Alors que la crise grecque semblait avoir apaisé les tensions au sein de l’Union européenne, c’est un autre pays d’Europe centrale et orientale qui fait parler de lui ces derniers temps, non pour ses difficultés économiques, mais pour le marasme politique qui le secoue. Habituée aux scandales estivaux, cette année encore, la Roumanie revient sur le devant de la scène sur un terrain pourtant souvent associé au pays : la fraude et la corruption.

En effet, depuis quelques jours, le Premier ministre socialiste, Victor Ponta, a été mis en accusation par le Parquet anticorruption (DNA) pour «faux, blanchiment d'argent et évasion fiscale».

Depuis l’élection du nouveau président, Klaus Iohannis, l’activité du DNA semble s’être accentuée et les mises en accusation, voire les condamnations, pour corruption se sont multipliées, alimentant ainsi les chroniques quotidiennes dans le pays.

Pourtant, de par sa position sur l’échiquier politique, la mise en examen du Premier ministre émet un signal fort pour toute la classe politique roumaine, tentant ainsi de mettre fin aux pyramides clientélistes héritées du régime communiste, toujours en vigueur dans bon nombre de partis politiques.

En appelant de ses vœux la démission de Victor Ponta, le président Klaus Iohannis, soutenu par bon nombre d’intellectuels roumains, remet au centre de toutes les préoccupations un leitmotiv de la carrière politique du Premier ministre.

Pourtant, la mise en accusation de Victor Ponta ne semble pas déranger l’intéressé, habitué au marasme et aux appels à la démission. Bien qu’il ait démissionné de la tête du Parti social-démocrate (PSD), il refuse toujours de céder sa place à la tête du gouvernement. Cela semble être une constante dans la carrière politique du leader.

En effet, la question de sa démission s’était déjà posée l’an passé, lorsque la presse roumaine avait révélé que la thèse de doctorat du Premier ministre avait été plagiée pour plus de moitié. Après une longue période de déni, l’intéressé avait fini par avouer, mais avait refusé de quitter son poste. De même, après les tentatives infructueuses de démettre l’ancien président, Traian Basescu, menées par sa coalition, les années précédentes, Victor Ponta avait refusé d’assumer la responsabilité de ces échecs politiques en quittant ses fonctions. Lors de la dernière élection présidentielle, Victor Ponta, cumulant alors le double statut de Premier ministre et candidat pour le compte du PSD à la présidentielle, avait fait tout ce qui était en son pouvoir pour diminuer les chances de son principal adversaire, mais à ce jeu-là, encore, il a échoué. S’était alors à encore posée la question de sa démission, mais, une fois de plus, le Premier ministre avait préféré ne pas assumer la responsabilité d’avoir mené le PSD à un nouvel échec électoral à la présidentielle et s’était maintenu dans ses fonctions.

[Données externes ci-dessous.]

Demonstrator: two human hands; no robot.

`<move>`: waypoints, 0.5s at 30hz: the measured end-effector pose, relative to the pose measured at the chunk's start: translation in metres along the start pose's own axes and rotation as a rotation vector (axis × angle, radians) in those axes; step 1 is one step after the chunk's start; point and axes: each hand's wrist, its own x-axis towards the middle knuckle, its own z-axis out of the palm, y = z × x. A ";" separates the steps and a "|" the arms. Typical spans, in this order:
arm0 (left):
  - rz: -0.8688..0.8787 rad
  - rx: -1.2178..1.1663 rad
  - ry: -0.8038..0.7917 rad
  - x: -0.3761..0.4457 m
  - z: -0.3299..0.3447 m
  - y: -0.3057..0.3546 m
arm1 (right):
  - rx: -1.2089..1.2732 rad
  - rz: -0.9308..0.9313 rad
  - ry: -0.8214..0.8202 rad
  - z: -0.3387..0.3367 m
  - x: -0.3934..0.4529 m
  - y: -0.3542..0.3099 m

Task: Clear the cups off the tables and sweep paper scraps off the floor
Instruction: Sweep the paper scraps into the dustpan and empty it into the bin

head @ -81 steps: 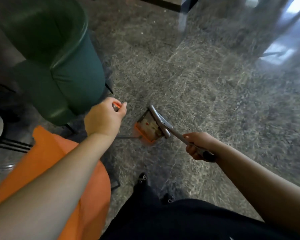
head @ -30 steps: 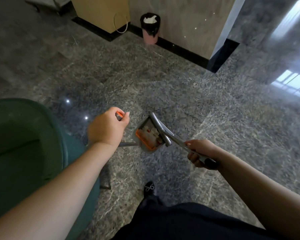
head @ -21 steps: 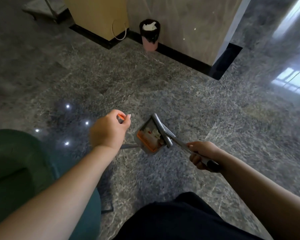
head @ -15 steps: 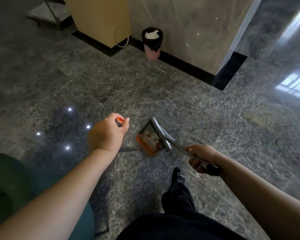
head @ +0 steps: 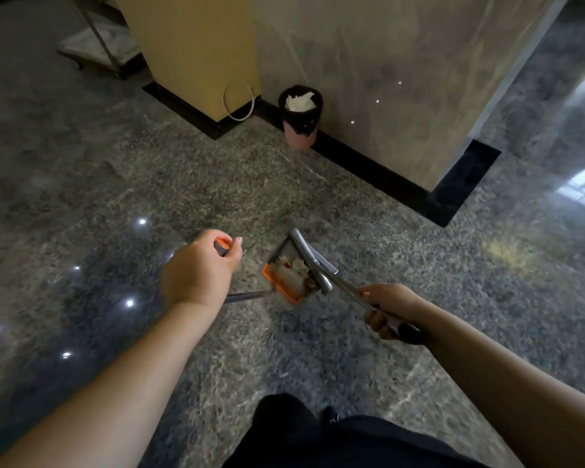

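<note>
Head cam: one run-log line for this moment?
left hand: grips broom handle | right hand: grips dustpan handle | dustpan: holds paper scraps | bin: ahead, by wall

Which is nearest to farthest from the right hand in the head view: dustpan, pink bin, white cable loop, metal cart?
From the right hand:
1. Grey dustpan with orange comb edge, holding paper scraps, just left of the hand.
2. Pink waste bin with black liner, ahead by the wall.
3. White cable loop, left of the bin.
4. Metal cart, far upper left.
</note>
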 end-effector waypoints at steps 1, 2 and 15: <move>-0.007 -0.001 -0.004 0.015 0.005 0.005 | 0.009 0.001 0.007 -0.002 0.008 -0.015; -0.016 0.000 -0.009 0.031 0.011 0.009 | 0.015 -0.001 0.008 -0.005 0.017 -0.029; 0.024 -0.072 0.015 0.267 0.081 0.058 | 0.008 -0.016 0.011 -0.018 0.130 -0.240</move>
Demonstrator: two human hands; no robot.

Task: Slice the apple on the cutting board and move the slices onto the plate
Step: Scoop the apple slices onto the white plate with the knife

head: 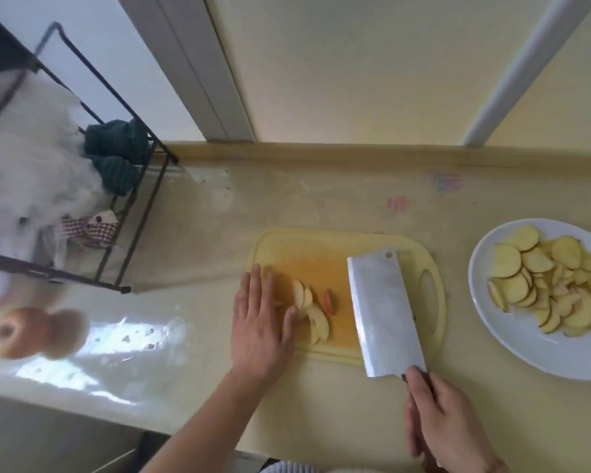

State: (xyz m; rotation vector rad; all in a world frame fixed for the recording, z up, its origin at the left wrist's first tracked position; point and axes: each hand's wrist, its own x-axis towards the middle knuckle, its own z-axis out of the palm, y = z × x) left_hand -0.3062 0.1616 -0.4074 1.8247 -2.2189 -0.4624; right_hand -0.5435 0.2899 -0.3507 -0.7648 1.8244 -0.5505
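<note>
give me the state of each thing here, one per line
yellow plastic cutting board: stained orange, holds slices
cut apple slices: fanned on the board
steel cleaver: blade flat over the board
left hand: open, flat against the slices
right hand: grips the cleaver handle
white oval plate: piled with slices

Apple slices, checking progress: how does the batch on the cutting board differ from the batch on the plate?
The slices on the cutting board are a few, in a short leaning row touched by the left hand; the slices on the plate are many, in a loose heap that no hand touches. One board slice shows red skin; the plate slices look plain yellow. Both batches are thin and pale.
</note>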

Dans un scénario qui semble s’être répété trop de fois ces dernières années en Roumanie, Victor Ponta se bat cette fois-ci en ressuscitant une rhétorique du complot, tout droit sortie d’un mauvais film de la guerre froide. Certains médias effectuent un lavage de cerveau auprès de la population en diffusant en boucle des propos tenus par Victor Ponta et ses partisans, soutenant que le DNA, par son activité, est une machine qui a pour but de détruire la démocratie en Roumanie. Cette idée, récurrente chez le leader PSD, notamment en vue de changer les lois pour sortir ses amis reconnus coupables de corruption et de prison, est pourtant une rhétorique dangereuse qui présente la justice et la lutte contre la corruption comme un danger pour la démocratie et la stabilité politique de la région. Renforçant une image ambiguë de la Roumanie, dont la démocratie est pourtant en voie de normalisation, semblable au régime vacillant des années 90. Cet argumentaire, qui laisserait plus d’un citoyen européen perplexe, prend pourtant auprès de nombreux Roumains. Maniant avec dextérité le discours, Victor Ponta met en parallèle sa mise en accusation et les bons résultats économiques de la Roumanie, dont les bases de réussite ont été mises en place par l’opposition et l’ex-gouvernement Boc, qu’il critiquait sévèrement à l’époque. Membres à part entière de l’UE depuis bientôt dix ans, certains dirigeants roumains semblent avoir du chemin à faire en matière d’assimilation des valeurs européennes.